** RECORDS SHOWN follows **

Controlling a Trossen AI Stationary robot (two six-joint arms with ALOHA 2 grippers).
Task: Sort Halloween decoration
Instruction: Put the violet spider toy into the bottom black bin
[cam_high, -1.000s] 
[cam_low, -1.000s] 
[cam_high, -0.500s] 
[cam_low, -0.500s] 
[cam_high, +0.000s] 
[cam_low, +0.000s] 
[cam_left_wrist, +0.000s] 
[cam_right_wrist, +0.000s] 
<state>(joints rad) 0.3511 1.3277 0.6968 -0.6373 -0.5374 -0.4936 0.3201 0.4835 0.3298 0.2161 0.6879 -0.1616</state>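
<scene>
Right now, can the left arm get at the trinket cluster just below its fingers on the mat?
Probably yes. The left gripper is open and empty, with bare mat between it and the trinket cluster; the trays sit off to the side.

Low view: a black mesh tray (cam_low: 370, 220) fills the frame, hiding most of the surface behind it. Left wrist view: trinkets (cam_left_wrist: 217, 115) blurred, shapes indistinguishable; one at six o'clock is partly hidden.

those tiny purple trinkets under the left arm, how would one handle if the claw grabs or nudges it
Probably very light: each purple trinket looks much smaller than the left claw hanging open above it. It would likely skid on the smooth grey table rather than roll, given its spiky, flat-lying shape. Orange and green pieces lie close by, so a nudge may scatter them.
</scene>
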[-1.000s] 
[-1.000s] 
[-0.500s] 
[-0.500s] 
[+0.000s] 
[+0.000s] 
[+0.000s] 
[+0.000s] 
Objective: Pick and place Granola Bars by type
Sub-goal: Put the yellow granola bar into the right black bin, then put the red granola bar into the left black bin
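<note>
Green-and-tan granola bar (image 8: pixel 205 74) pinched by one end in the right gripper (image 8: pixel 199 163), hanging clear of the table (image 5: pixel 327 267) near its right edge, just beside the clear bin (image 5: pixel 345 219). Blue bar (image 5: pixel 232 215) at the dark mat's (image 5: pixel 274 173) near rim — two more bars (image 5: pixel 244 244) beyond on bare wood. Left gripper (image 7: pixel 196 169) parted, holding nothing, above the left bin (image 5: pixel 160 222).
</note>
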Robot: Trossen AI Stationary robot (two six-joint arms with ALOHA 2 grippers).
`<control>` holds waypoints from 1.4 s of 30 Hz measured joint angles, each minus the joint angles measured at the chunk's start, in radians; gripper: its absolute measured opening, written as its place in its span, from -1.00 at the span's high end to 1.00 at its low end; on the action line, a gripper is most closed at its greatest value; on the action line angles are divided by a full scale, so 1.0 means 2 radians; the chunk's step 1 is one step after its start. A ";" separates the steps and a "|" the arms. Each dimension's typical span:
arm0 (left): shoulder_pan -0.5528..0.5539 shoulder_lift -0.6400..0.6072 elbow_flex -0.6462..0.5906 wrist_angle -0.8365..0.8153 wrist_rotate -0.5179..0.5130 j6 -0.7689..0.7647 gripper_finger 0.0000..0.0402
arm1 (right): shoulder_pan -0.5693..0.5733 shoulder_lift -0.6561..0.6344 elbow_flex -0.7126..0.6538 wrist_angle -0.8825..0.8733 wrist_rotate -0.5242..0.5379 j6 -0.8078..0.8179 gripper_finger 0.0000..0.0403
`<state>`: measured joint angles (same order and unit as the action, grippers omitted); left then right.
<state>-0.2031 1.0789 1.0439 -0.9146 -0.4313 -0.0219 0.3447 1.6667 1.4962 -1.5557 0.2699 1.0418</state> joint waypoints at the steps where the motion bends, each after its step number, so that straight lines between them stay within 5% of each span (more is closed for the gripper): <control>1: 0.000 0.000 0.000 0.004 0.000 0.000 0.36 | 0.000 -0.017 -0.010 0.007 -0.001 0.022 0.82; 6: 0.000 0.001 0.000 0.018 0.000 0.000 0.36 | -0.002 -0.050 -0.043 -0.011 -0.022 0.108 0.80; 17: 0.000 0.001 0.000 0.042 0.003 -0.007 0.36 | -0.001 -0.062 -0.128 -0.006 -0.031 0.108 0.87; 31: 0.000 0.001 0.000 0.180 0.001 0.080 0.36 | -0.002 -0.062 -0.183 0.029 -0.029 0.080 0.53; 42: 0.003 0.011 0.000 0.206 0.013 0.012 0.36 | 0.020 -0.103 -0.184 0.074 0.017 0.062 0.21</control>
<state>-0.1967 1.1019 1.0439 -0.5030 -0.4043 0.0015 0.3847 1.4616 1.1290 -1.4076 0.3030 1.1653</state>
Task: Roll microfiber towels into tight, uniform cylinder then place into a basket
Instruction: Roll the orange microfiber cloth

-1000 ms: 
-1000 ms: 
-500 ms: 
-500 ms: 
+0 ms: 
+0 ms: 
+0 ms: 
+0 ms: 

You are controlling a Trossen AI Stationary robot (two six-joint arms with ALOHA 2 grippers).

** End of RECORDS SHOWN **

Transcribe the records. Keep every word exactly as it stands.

> _RESPONSE_:
Controlling a Trossen AI Stationary robot (two six-joint arms with ALOHA 2 grippers).
Task: Sort Halloween decoration
Instruction: Put the violet spider toy into the bottom black bin
[cam_high, -1.000s] 
[cam_low, -1.000s] 
[cam_high, -0.500s] 
[cam_low, -0.500s] 
[cam_high, +0.000s] 
[cam_low, +0.000s] 
[cam_left_wrist, +0.000s] 
[cam_right_wrist, +0.000s] 
<state>(joints rad) 0.3511 1.3277 0.6968 -0.6373 -0.5374 -0.4936 0.3201 0.4835 0.3298 0.2161 0.6879 -0.1616</state>
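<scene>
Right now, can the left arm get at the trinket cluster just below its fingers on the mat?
Probably yes. The left gripper is open and empty, with bare mat between it and the trinket cluster; the trays sit off to the side.

Low view: a black mesh tray (cam_low: 370, 220) fills the frame, hiding most of the surface behind it. Left wrist view: trinkets (cam_left_wrist: 217, 115) blurred, shapes indistinguishable; one at six o'clock is partly hidden.

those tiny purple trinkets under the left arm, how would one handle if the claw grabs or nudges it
Probably very light: each purple trinket looks much smaller than the left claw hanging open above it. It would likely skid on the smooth grey table rather than roll, given its spiky, flat-lying shape. Orange and green pieces lie close by, so a nudge may scatter them.
</scene>
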[-1.000s] 
[-1.000s] 
[-0.500s] 
[-0.500s] 
[+0.000s] 
[+0.000s] 
[+0.000s] 
[+0.000s] 
Objective: Pick and place Granola Bars by type
Sub-goal: Put the yellow granola bar into the right black bin, then put the red granola bar into the left black bin
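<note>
Green-and-tan granola bar (image 8: pixel 205 74) pinched by one end in the right gripper (image 8: pixel 199 163), hanging clear of the table (image 5: pixel 327 267) near its right edge, just beside the clear bin (image 5: pixel 345 219). Blue bar (image 5: pixel 232 215) at the dark mat's (image 5: pixel 274 173) near rim — two more bars (image 5: pixel 244 244) beyond on bare wood. Left gripper (image 7: pixel 196 169) parted, holding nothing, above the left bin (image 5: pixel 160 222).
</note>
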Robot: Trossen AI Stationary robot (two six-joint arms with ALOHA 2 grippers).
`<control>` holds waypoints from 1.4 s of 30 Hz measured joint angles, each minus the joint angles measured at the chunk's start, in radians; gripper: its absolute measured opening, written as its place in its span, from -1.00 at the span's high end to 1.00 at its low end; on the action line, a gripper is most closed at its greatest value; on the action line angles are divided by a full scale, so 1.0 means 2 radians; the chunk's step 1 is one step after its start. A ";" separates the steps and a "|" the arms. Each dimension's typical span:
arm0 (left): shoulder_pan -0.5528..0.5539 shoulder_lift -0.6400..0.6072 elbow_flex -0.6462..0.5906 wrist_angle -0.8365..0.8153 wrist_rotate -0.5179..0.5130 j6 -0.7689..0.7647 gripper_finger 0.0000..0.0402
arm1 (right): shoulder_pan -0.5693..0.5733 shoulder_lift -0.6561..0.6344 elbow_flex -0.7126..0.6538 wrist_angle -0.8825..0.8733 wrist_rotate -0.5242..0.5379 j6 -0.8078..0.8179 gripper_finger 0.0000..0.0403
`<state>`: measured joint angles (same order and unit as the action, grippers omitted); left then right.
<state>-0.2031 1.0789 1.0439 -0.9146 -0.4313 -0.0219 0.3447 1.6667 1.4962 -1.5557 0.2699 1.0418</state> joint waypoints at the steps where the motion bends, each after its step number, so that straight lines between them stay within 5% of each span (more is closed for the gripper): <control>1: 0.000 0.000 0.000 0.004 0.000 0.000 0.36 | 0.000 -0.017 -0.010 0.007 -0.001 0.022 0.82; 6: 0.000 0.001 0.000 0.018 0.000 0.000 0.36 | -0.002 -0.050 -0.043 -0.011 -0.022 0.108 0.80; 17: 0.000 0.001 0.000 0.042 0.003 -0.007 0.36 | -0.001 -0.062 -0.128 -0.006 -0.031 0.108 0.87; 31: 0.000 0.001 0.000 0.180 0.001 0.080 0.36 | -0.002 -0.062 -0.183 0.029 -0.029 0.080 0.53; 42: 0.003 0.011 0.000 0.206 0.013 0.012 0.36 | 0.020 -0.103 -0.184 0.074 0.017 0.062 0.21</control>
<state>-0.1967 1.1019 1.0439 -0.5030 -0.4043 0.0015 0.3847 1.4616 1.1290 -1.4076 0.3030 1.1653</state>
Task: Roll microfiber towels into tight, uniform cylinder then place into a basket
Instruction: Roll the orange microfiber cloth

-1000 ms: 
-1000 ms: 
-500 ms: 
-500 ms: 
+0 ms: 
+0 ms: 
+0 ms: 
+0 ms: 

You are controlling a Trossen AI Stationary robot (two six-joint arms with ALOHA 2 grippers).

The output has been given in full.